Audience fragmentation means that it is much tougher for a marketer to get in front of their target audience. The shift in consumer behavior to cause this has been an increasing demand for all things to be “on-demand” and digital, thereby giving consumers a vast number of choices in what they consume and how they consume it. No longer do consumers actually behave in a way that has them interacting with just a few forms of media. This is good for marketers as well as a challenge. Good, because there are now tons of ways to reach people; a challenge because the number of ways to reach people is actually dizzying.

It seems like the days are behind us where consumers rely or interact with a handful of media to get their information. It isn’t just a daily printed newspaper, a handful of TV channels, and a couple of radio stations. Think about what consumers use now which fragment a marketers audience: hundreds of TV & satellite channels; hundreds of satellite radio choices; a vast array of devices like the iPhone, iPad, Kindle and more; millions of websites, forums, search engines and blogs like the one you’re reading. In fact, if you were born in the mid-1980’s or later, you probably can never remember a time when there was no worldwide web, cell phones or hundreds of DirecTV channels.
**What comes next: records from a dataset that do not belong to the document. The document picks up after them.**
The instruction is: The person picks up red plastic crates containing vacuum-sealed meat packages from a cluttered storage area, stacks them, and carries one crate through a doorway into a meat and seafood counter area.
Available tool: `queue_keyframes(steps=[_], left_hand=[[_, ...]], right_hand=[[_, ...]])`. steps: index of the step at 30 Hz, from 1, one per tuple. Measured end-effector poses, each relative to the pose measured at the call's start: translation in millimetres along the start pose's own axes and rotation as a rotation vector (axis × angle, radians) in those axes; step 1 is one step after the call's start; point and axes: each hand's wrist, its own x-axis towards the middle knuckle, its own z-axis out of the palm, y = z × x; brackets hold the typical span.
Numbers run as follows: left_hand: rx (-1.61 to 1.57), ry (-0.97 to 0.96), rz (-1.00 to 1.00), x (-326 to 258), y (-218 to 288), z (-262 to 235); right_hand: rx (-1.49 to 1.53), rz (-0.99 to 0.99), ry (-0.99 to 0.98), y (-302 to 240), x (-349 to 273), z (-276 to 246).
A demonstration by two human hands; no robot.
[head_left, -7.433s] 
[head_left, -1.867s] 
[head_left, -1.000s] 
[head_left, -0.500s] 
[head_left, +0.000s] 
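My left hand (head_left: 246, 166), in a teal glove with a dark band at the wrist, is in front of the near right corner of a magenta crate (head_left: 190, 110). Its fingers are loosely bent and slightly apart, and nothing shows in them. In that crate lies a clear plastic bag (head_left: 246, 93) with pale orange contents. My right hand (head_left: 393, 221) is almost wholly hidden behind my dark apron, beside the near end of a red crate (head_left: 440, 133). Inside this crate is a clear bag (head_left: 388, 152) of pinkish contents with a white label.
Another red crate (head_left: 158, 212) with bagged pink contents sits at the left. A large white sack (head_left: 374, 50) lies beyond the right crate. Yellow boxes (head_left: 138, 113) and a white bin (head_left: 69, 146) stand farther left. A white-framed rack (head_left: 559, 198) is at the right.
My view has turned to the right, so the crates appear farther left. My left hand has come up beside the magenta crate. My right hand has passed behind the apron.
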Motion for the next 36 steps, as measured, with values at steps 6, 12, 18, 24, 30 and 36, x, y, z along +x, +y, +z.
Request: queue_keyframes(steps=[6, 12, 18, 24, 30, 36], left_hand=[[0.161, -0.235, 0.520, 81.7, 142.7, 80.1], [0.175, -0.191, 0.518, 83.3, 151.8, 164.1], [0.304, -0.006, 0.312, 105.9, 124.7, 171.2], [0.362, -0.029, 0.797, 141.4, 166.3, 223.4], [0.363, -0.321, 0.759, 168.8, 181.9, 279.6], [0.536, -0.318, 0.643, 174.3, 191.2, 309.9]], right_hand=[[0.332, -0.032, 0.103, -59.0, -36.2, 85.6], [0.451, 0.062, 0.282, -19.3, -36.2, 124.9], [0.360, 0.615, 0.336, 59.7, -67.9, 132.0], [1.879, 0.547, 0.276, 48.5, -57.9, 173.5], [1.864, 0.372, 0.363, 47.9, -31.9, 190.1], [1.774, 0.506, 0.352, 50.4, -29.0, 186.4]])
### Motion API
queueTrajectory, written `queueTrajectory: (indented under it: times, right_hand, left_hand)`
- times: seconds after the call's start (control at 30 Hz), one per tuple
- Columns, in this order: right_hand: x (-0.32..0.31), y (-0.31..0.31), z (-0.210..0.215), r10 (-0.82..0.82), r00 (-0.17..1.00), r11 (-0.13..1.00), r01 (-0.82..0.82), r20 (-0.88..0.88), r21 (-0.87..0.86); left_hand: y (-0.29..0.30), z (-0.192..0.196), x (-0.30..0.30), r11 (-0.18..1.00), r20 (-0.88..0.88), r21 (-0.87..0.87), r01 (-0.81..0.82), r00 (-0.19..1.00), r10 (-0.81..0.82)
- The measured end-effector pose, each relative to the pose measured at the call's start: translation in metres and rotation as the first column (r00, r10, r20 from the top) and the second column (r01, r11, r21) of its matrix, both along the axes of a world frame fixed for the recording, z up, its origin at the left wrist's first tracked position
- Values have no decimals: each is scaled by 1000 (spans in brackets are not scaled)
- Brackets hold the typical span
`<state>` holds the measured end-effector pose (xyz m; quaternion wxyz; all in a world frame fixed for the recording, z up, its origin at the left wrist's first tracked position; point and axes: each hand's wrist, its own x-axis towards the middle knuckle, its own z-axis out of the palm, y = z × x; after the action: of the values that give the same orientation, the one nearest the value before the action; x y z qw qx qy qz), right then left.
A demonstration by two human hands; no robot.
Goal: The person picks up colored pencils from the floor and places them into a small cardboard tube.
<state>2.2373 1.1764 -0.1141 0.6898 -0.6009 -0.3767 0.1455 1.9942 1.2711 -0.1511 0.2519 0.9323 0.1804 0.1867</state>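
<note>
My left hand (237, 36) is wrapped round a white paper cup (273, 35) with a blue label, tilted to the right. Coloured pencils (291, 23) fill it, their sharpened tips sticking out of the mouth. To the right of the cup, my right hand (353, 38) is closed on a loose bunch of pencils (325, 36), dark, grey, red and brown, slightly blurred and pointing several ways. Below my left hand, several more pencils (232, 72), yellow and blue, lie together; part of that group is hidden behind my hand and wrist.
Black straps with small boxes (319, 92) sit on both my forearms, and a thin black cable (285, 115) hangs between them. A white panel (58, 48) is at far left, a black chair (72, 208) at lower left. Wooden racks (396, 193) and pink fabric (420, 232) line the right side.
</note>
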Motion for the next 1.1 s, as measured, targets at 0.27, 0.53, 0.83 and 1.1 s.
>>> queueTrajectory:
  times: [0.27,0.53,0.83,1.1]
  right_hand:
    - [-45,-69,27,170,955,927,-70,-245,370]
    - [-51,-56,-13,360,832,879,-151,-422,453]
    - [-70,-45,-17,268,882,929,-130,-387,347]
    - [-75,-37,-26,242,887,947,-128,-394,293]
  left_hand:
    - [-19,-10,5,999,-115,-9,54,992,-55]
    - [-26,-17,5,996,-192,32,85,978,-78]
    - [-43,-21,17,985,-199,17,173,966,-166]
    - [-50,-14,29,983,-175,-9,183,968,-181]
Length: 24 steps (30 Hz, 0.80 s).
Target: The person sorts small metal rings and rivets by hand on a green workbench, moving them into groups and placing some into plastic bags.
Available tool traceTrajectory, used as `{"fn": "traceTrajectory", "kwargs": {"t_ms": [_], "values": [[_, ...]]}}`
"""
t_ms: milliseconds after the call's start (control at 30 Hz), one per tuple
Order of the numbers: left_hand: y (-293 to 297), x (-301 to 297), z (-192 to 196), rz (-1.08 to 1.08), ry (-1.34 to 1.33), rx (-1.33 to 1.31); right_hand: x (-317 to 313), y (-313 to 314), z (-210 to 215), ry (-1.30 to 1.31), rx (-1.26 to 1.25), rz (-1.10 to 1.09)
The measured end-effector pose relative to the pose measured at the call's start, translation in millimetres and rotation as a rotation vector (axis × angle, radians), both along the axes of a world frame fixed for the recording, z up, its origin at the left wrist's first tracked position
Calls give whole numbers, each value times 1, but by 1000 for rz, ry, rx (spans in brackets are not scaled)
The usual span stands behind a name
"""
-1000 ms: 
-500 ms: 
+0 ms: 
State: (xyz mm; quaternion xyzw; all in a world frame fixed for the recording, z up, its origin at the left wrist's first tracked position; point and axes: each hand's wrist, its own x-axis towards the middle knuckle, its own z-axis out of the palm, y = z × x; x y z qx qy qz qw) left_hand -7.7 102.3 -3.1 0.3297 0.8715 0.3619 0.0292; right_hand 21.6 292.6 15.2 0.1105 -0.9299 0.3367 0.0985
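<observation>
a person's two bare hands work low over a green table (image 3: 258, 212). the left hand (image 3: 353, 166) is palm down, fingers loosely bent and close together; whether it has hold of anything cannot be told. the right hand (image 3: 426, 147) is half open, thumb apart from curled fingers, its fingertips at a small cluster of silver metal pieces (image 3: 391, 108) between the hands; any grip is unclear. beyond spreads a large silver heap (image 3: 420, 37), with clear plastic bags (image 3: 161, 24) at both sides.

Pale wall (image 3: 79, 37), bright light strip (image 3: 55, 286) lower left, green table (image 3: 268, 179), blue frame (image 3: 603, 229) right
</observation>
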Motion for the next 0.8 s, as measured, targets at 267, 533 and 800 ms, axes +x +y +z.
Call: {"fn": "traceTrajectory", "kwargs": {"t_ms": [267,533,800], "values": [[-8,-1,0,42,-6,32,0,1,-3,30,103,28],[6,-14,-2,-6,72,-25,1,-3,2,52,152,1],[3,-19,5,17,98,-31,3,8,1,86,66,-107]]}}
Audience fragmentation always leads to (or should always lead to) marketing fragmentation, meaning a wide array of budget line items. So like actual consumer behavior, a marketers toolkit must follow with a wide assortment of line items and creative thinking. No longer are there only traditional elements to a marketers toolkit like advertising, public relations, event marketing, etc. Now, a marketer must have a strategy for mobile devices; a detailed web strategy which includes many elements like social media, display and search – and often a strategy-within-the-strategy for each of these pieces. Depending on your industry, there is probably still TV, radio and print strategies in your budget, but those are becoming less as consumers shift their usage; there are simply dozens of new things that have to be accounted for by a marketer.

I would qualify a marketer’s job, or challenge, as somewhat ironic. Ironic in the sense that consumers are more fragmented than ever before because of the number of choices available with which to consume things; yet, there are a wide number of tools, applications and strategies with which to reach that fragmented audience. What will make CMO’s or GM’s successful is their ability to educate themselves, watch what consumers are adopting and be highly-organized in their approach.

One thing that hasn’t and won’t ever change is a marketer’s desire to “go where their audience is”. What has changed and will continue to change are the ways that marketers actually make that happen.

  1. […] fragmentation, marketing fragmentation, online marketing Note: This post initially appeared here on August 30, […]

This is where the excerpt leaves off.